The authors declare no conflict of interest.

Figures

Figure 1
Figure 1
Kinetic profiles of DA (3 mM, panel (a)) and MC (3 mM, panel (b)) oxidation with time in 50 mM HEPES buffer at pH 7.4 and 20 °C in the presence of CuII alone (25 µM, green trace) and with 1 equiv. Aβ1–16 (25 µM, pink), 2 equiv. Aβ1–16 (50 µM, grey), 1 equiv. Aβ4–16 (25 µM, light blue), and 2 equiv. Aβ4–16 (50 µM, orange).
Figure 2
Figure 2
Kinetic profiles of DA (0.3 mM, panel (a)) and MC (0.3 mM, panel (b)) oxidation with time in 50 mM HEPES buffer at pH 7.4 and 20 °C in the presence of CuII alone (25 µM, green trace) and with 1 equiv. Aβ1–16 (25 µM, pink), 2 equiv. Aβ1–16 (50 µM, grey), 1 equiv. Aβ4–16 (25 µM, light blue), and 2 equiv. Aβ4–16 (50 µM, orange).
Figure 3
Figure 3
Kinetic profiles of DA (3 mM, panel (a)) and MC (3 mM, panel (b)) oxidation with time in 50 mM HEPES buffer at pH 7.4 and 20 °C in the presence of CuII alone (25 µM, green trace) and with 1 equiv. Aβ1–28 (25 µM, pink), 2 equiv. Aβ1–28 (50 µM, grey), 1 equiv. Aβ4–28 (25 µM, light blue), and 2 equiv. Aβ4–28 (50 µM, orange).
Figure 4
Figure 4
Kinetic profiles of DA (0.3 mM, panel (a)) and MC (0.3 mM, panel (b)) oxidation with time in 50 mM HEPES buffer at pH 7.4 and 20 °C in the presence of CuII alone (25 µM, green trace) and with 1 equiv. Aβ1–28 (25 µM, pink), 2 equiv. Aβ1–28 (50 µM, grey), 1 equiv. Aβ4–28 (25 µM, light blue), and 2 equiv. Aβ4–28 (50 µM, orange).
Figure 5
Figure 5
Kinetic profiles of MC (3 mM) oxidation with time in 50 mM HEPES buffer at pH 7.4 and 20 °C in the presence of CuII alone (25 μM, green trace).
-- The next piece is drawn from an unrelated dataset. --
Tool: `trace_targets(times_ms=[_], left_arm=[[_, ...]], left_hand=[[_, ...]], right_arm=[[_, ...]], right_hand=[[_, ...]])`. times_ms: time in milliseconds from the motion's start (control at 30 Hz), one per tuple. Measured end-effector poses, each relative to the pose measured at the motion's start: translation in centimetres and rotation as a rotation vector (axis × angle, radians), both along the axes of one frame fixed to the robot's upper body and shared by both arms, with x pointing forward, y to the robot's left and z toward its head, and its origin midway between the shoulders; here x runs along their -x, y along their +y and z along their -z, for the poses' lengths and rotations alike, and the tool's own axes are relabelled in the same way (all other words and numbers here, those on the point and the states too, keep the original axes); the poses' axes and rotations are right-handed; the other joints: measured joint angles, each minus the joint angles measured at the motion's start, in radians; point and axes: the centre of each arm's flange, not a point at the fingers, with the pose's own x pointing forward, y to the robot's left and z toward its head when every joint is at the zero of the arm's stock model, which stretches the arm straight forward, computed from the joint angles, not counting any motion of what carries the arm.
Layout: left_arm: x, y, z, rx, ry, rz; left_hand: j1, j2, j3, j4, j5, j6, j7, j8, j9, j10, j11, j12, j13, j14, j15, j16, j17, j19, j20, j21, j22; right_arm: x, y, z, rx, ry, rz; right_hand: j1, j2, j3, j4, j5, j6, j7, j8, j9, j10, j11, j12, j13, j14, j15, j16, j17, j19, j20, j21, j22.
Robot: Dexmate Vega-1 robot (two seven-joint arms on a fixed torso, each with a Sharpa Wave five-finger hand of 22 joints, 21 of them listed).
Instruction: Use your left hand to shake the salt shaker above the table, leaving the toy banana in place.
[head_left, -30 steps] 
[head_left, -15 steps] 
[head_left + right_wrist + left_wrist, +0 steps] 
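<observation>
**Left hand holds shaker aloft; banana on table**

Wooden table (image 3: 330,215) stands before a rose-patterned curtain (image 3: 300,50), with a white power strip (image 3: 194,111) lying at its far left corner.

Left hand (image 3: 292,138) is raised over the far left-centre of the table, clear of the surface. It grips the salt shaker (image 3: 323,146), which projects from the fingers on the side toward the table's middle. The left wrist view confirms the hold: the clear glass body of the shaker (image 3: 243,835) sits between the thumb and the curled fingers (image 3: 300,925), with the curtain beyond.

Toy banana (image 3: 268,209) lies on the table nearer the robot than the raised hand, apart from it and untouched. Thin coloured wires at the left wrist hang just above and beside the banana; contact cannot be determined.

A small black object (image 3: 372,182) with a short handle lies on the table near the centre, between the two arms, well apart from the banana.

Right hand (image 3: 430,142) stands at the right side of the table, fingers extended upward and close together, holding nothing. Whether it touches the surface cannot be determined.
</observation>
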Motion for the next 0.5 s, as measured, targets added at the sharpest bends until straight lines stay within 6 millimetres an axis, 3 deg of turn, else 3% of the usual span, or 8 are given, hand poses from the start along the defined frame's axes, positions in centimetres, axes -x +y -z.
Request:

The same experiments were also performed upon the addition of [Cu–Aβ4–16] at 1:1 molar ratio (25 µM, light blue) and [Ni–Cu–Aβ4–16] at 1:1:1 molar ratio (25 µM, red).
Figure 6
Figure 6
Kinetic profiles of MC (0.3 mM) oxidation with time in 50 mM HEPES buffer at pH 7.4 and 20 °C in the presence of CuII alone (25 μM, green trace). The same experiments were also performed upon the addition of Aβ4–16 complexes: [Cu–Aβ4–16] at 1:1 molar ratio (25 µM, light blue), [Ni–Cu–Aβ4–16] at 1:1:1 molar ratio (25 µM, red) and at 2:1:1 molar ratio (25 µM, violet).
Figure 7
Figure 7
Titration of nickel(II)–Aβ4–16 complex (blue spectrum, at 1:1 ratio, 0.5 mM) with 0.0–0.55 mM copper(II) (final point as violet spectrum) in 5 mM phosphate buffer solution at pH 7.4. The pink spectrum corresponds to the absorption of free nickel(II).
Figure 8
Figure 8
Far-UV CD spectra of 1.1 equiv. Aβ4–16 peptide (10 µM, panel a) and 1.1 equiv. Aβ4–28 peptide (5.5 µM, panel b) in 5 mM phosphate buffer solution at pH 7.4 (blue traces) and upon the addition of copper(II) (1 equiv., light blue) and DA (1 equiv., pink).
Figure 9
Figure 9
Far-UV CD spectra of Aβ4–16 peptide (10 µM) in 5 mM phosphate buffer solution at pH 7.4 (blue trace) and upon the addition of NiII (9.5 µM), after few seconds of incubation (light blue) and 15 min (green). Then, 1 (pink) and 2 equiv. of copper(II) (grey) were added to the Ni–Aβ4–16 complex.
Figure 10
Figure 10
(a) Vis-CD spectra of of copper(II) (2 mM) alone in 5 mM phosphate buffer solution at pH 7.4 (grey trace) and upon the addition of 1 equiv. Aβ4–16 peptide (2 mM, pink) and further addition of 1 equiv. of NiII to the initial complex (blue). (b) Vis-CD spectra of nickel(II) (2 mM) alone (grey trace) and upon the addition of 1 equiv. Aβ4–16 peptide (2 mM, pink) and further addition of 1 equiv. of CuII (blue).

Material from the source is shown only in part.